AROnline buying guide

Rover 100 

Engine and transmission:

The K-Series engine is generally reliable, but does have a tendancy to leak oil. Head gaskets are known to be weak, and will eventually go even on a well maitained car. If this is not rectified immediatly many cars will just go on, but many will need a new head later. It is in any case expensive not to repair this immediatly, as the coolant hoses will need replacement when in contact with oil for too long. However, if the car has been treated properly (regular serviceing, correct coolant strength, allowing engine to warm up before hard revving,) they should be OK. (check for oil in coolant and water in oil). GTa and GTi models are very likely to have been through a hard life, so a service history is essential on these models. Make sure the cambelt has been changed at 60,000 miles.

There are no major issues with the Peugeot sourced TU engine.

The R84/R85 manual boxes are generally fine in the Metro application, however they can make some noise from the input shaft bearing, and can crunch into reverse.

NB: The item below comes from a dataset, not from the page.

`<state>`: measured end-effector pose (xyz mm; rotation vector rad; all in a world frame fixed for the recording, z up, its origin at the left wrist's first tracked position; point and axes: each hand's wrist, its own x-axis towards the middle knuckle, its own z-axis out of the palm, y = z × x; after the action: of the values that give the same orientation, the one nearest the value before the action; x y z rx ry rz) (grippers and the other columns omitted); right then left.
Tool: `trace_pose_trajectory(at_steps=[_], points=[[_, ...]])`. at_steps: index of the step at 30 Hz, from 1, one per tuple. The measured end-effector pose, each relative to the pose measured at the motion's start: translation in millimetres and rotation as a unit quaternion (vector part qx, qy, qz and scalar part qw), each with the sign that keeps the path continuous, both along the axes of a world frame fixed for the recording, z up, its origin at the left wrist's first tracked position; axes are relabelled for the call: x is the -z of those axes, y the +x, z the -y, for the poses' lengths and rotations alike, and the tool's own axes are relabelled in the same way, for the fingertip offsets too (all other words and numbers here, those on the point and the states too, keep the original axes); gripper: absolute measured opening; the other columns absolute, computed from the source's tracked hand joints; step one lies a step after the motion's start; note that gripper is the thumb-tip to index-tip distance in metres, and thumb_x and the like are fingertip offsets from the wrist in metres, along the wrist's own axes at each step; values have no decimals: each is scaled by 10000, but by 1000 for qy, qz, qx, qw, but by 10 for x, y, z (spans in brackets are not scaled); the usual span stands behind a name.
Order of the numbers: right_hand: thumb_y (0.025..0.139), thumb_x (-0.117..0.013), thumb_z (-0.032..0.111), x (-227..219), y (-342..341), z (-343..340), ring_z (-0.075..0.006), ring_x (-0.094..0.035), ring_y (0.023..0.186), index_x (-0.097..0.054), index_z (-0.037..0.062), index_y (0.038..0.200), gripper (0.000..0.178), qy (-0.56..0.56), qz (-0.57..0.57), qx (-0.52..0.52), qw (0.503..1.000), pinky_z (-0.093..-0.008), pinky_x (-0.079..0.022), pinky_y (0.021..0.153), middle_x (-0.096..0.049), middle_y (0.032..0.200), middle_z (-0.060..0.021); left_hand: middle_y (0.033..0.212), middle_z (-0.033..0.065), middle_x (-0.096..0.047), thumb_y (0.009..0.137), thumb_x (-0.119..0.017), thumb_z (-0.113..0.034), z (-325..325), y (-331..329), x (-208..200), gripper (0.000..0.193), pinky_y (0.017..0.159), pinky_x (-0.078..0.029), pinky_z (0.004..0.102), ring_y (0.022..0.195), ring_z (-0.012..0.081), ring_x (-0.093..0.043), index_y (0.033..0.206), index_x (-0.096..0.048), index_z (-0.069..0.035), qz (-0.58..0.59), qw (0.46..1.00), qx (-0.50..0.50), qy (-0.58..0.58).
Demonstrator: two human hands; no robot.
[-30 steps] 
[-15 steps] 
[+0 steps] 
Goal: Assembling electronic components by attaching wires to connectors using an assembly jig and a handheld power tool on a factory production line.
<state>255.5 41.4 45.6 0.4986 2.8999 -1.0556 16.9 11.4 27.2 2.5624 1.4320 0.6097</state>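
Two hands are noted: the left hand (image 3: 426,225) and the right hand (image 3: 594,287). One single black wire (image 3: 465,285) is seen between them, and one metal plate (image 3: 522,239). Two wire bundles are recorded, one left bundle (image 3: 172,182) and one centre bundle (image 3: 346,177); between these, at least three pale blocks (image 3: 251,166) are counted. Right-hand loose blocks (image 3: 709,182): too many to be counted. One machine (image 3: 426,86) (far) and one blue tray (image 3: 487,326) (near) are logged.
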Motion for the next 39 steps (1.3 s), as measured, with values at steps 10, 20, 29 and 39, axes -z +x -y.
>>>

This is nominal, and shouldn’t give cause for concern. It is also worth noting that it can cause problems on the higher powered cars; there have been cases of broken gears. Early gearboxes can leak oil through the breather (which could be replaced with the later breather).

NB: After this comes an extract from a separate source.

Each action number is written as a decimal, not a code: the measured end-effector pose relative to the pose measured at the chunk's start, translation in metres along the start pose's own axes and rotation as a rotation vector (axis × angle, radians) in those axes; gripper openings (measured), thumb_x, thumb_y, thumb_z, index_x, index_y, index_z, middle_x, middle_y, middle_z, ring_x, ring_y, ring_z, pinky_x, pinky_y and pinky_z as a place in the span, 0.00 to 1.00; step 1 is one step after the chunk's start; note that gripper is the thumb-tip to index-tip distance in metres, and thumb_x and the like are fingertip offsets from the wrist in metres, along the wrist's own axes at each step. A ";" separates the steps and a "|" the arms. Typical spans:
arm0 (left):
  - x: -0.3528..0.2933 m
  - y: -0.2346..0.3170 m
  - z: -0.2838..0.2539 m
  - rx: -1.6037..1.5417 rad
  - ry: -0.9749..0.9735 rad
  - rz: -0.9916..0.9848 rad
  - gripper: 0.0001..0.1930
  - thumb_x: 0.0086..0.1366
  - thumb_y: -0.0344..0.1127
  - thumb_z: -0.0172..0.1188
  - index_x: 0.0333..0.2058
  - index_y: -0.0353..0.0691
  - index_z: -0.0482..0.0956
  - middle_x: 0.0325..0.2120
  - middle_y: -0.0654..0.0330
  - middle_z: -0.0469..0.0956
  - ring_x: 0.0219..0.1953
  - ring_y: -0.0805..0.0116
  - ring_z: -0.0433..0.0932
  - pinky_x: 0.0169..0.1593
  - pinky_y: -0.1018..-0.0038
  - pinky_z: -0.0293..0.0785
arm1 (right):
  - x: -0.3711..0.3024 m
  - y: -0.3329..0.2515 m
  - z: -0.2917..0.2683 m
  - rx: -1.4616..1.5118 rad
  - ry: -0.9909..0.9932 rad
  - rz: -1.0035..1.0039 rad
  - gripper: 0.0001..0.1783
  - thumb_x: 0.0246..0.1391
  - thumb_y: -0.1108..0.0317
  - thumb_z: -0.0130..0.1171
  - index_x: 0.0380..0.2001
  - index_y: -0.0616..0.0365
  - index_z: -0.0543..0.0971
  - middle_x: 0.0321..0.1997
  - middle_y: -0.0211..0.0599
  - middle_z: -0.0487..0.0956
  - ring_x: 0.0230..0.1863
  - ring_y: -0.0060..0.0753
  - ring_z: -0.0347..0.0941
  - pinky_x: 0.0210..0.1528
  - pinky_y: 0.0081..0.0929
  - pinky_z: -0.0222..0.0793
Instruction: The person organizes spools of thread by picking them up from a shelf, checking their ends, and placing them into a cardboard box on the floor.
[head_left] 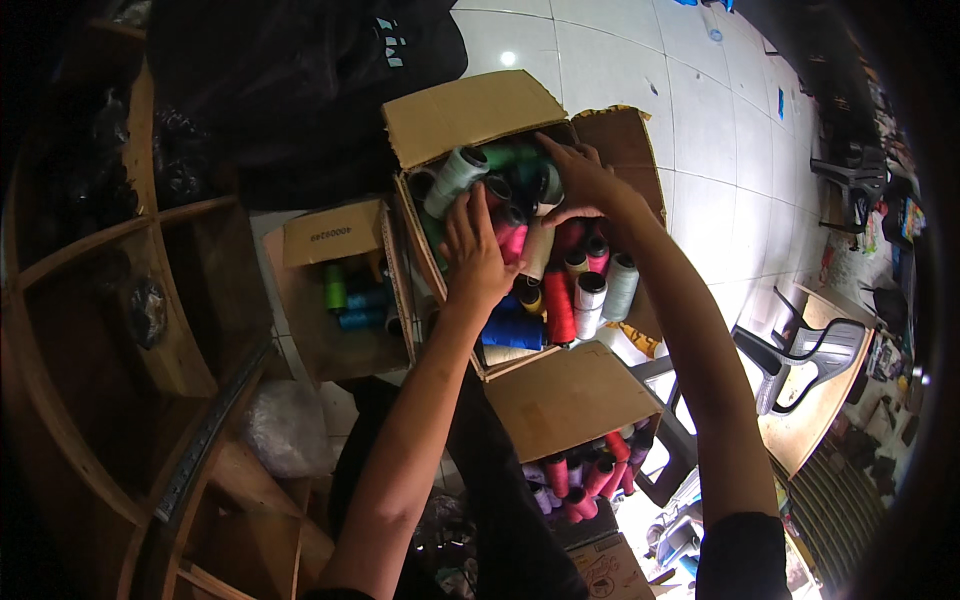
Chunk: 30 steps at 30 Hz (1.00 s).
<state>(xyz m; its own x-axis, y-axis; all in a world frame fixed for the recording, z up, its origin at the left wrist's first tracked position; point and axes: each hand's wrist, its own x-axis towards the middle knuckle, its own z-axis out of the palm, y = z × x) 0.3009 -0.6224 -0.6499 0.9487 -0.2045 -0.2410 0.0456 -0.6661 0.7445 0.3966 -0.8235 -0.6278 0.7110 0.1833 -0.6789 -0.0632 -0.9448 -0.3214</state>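
In front of me stands an open cardboard box (475, 108) packed with cones of thread in several colours. My left hand (477, 252) lies over the cones, fingers stretched out, against a pink thread cone (514, 242). Thumb and fingers of my right hand (582, 182) curve round a dark green thread cone (547, 184) near the box's far right corner. A pale grey-green thread cone (456, 182) leans beyond my left fingertips. Nearer me in the box are a red cone (559, 308), a white cone (589, 305) and a blue cone (514, 328).
A smaller box (335, 240) with green and blue cones is at the left, beside wooden shelving (150, 225). Another group of cones, red and purple (580, 480), sits below the near flap. A dark chair (800, 350) stands right on the tiled floor (730, 210).
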 end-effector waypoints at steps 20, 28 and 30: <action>0.003 -0.012 0.011 -0.036 0.072 -0.021 0.51 0.39 0.36 0.73 0.61 0.35 0.52 0.50 0.42 0.67 0.51 0.43 0.68 0.54 0.54 0.65 | -0.033 0.010 0.018 0.113 0.099 0.099 0.66 0.20 0.56 0.76 0.66 0.44 0.49 0.60 0.58 0.60 0.60 0.64 0.59 0.61 0.49 0.59; -0.010 0.007 -0.020 -0.342 0.075 -0.296 0.50 0.38 0.35 0.73 0.60 0.33 0.53 0.51 0.42 0.69 0.53 0.48 0.71 0.54 0.62 0.68 | -0.052 0.002 0.031 0.242 0.239 0.188 0.64 0.21 0.61 0.73 0.66 0.42 0.49 0.58 0.57 0.61 0.59 0.63 0.60 0.60 0.49 0.60; -0.018 0.015 -0.037 -0.483 0.099 -0.368 0.50 0.39 0.33 0.72 0.60 0.35 0.53 0.51 0.44 0.68 0.53 0.51 0.71 0.55 0.63 0.68 | -0.057 0.014 0.035 0.277 0.275 0.156 0.62 0.23 0.63 0.73 0.66 0.44 0.50 0.57 0.55 0.62 0.58 0.56 0.62 0.59 0.47 0.61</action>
<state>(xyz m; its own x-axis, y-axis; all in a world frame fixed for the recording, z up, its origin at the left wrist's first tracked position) 0.2956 -0.6021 -0.6114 0.8676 0.0602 -0.4936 0.4898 -0.2754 0.8272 0.3307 -0.8378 -0.6163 0.8361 -0.0708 -0.5439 -0.3441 -0.8399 -0.4197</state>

Suspension, steering and brakes:

The Moulton Hydragas setup on the R6 is a joy, and really does give a big-car feel to a small car, however watch for the car being down on one side (particularly at the front) as this could indicate a worn hydragas displacer, however it could just need a pump-up.

Check the rear radius arms for play (an MoT failure) – if these have not been properly maintained, you will be able to easil spot an offending car by its negative camber angle on the rear wheels. In many cases then the rear arms are not saveable by this time and will need expensive replacement.

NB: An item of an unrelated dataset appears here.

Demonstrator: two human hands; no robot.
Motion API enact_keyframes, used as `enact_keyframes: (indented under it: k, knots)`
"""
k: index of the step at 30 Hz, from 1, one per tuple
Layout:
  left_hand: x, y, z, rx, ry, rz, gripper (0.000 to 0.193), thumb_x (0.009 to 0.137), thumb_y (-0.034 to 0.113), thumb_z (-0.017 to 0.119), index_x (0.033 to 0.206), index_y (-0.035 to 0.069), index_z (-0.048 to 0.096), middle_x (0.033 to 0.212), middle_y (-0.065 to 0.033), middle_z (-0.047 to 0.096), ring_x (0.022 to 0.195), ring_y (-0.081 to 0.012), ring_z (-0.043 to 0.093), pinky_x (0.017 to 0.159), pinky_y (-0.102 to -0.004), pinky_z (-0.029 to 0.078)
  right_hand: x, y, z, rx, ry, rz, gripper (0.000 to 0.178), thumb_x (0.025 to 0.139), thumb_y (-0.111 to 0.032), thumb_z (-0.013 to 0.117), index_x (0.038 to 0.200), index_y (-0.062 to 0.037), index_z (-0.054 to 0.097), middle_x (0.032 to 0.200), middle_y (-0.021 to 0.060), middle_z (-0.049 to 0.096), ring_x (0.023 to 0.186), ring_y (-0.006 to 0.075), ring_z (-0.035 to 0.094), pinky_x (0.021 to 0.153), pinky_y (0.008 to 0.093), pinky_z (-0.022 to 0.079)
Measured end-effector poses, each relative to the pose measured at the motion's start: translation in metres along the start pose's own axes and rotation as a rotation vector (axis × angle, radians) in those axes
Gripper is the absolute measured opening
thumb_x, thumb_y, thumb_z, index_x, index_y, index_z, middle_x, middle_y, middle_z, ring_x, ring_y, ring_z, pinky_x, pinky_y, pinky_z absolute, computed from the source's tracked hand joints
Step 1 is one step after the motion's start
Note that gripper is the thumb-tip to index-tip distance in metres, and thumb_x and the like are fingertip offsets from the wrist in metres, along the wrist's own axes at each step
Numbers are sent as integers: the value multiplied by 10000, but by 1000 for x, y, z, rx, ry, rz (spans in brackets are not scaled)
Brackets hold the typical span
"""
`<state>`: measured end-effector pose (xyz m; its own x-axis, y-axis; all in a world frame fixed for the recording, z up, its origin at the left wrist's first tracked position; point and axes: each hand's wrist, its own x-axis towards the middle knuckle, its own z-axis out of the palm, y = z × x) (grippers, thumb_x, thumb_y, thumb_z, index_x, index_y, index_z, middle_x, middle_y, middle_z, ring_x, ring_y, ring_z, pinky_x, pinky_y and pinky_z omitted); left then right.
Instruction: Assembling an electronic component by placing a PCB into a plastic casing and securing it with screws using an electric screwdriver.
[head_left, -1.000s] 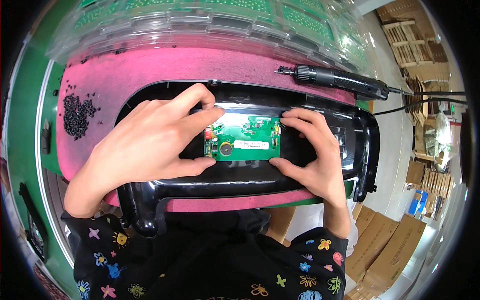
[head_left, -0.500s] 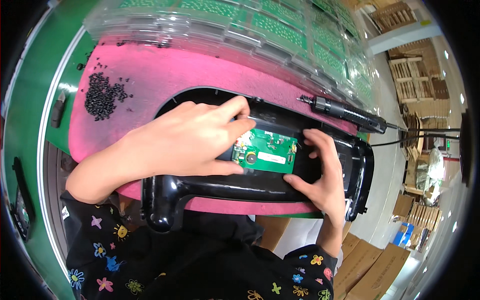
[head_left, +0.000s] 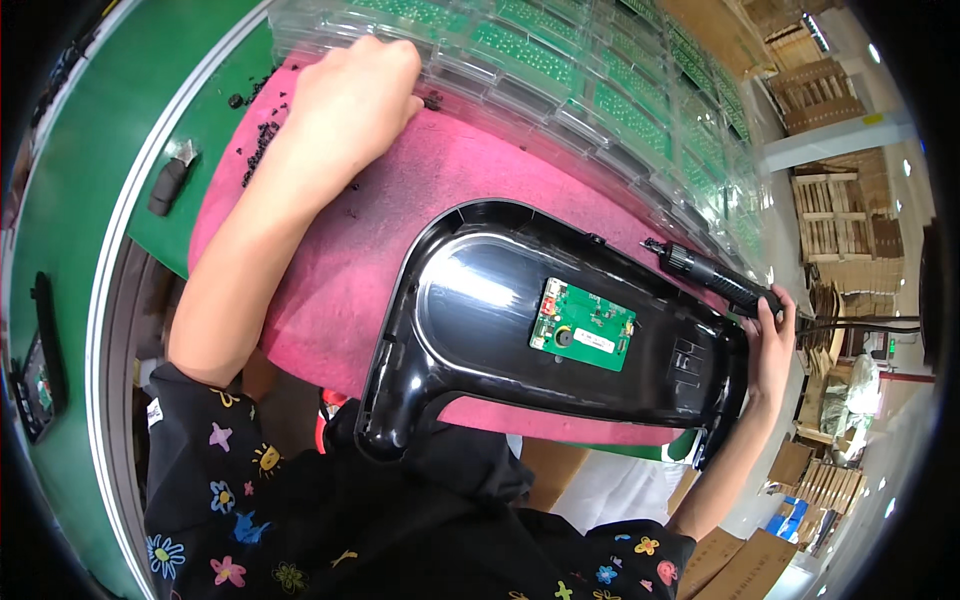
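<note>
A green circuit board [head_left: 585,325] lies inside a long black plastic housing [head_left: 480,345], with neither hand on it. My left hand [head_left: 355,100] is at the far left, curled closed over the small black screws [head_left: 262,150] on the pink mat. Its fingertips are mostly hidden, so whatever they pinch does not show. At the right, the fingers of my right hand [head_left: 772,335] close around the rear end of a black electric screwdriver [head_left: 715,278], near its cable. The screwdriver lies along the housing's far edge, its bit pointing left.
Clear plastic trays of green boards [head_left: 560,70] are stacked along the far side of the pink mat [head_left: 320,300]. A dark utility knife [head_left: 168,185] rests on the green table at left. Cardboard boxes [head_left: 745,565] stand on the floor at lower right.
Both hands have left the circuit board, which stays in the housing. My left hand moved far left to the screws, my right hand to the screwdriver. The whole view has shifted.
</note>
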<state>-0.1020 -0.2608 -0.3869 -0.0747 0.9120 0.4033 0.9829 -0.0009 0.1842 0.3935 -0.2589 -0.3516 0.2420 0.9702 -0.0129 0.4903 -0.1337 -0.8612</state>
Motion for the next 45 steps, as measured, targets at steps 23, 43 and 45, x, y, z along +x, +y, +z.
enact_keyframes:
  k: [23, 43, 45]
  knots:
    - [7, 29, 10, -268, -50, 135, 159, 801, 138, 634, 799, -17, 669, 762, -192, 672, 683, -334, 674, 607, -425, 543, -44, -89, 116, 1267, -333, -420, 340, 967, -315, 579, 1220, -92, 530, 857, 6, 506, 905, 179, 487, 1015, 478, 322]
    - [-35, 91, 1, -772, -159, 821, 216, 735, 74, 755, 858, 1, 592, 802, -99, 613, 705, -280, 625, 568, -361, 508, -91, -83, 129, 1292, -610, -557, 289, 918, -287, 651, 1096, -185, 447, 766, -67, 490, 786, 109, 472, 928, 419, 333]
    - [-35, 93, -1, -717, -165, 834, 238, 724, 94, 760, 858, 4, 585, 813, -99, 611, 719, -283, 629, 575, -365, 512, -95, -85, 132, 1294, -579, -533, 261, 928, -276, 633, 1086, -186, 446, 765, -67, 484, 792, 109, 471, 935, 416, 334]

This is also the same for the front top arm: these have grease nipples and are frequently forgotten.

The steering is generally very direct, with no power assistance. Main things to check for are worn gaiters.

Brakes are generally OK, however the handbrake is manually adjusted and the adjusters have a tendancy to stick. Some WD-40 and a quality brake adjusting spanner should free this off.

Body and chassis:

The main enemy of any Metro/100 is rust. Rear wheel arches, floorpans and outer sills are known to be weak spots. Get the car on ramps and check the floor/sills for bodged repairs. Rear repair panels are commonly available (and cheap), so there is NO excuse for bodging here.

Interior:

Generally very hard-wearing but more visible on lighter coloured interiors.

Electrical system:

Generally reliable. A nice simple system produces few problems. however on later Metros (’93-95), ensure that if there is no remote keyfob, the alarm/immobiliser has been disabled, as the immobilser ECU is under the facia, and the facia will reqiure removal to access this.

On Rover 100s ensure the 4-digit immobiliser code is supplied (about £10 from a dealer) to allow the alarm to be de-activated should the remote keyfob fail.

On the 16v versions the alternator suffers the heat build-up from the exhaust manifolds and will eventually pack up – look out for the heat shield of the alternator. Engine ECU’s are known to stop working at about 10 years. Central locking and electric windows can give additional trouble.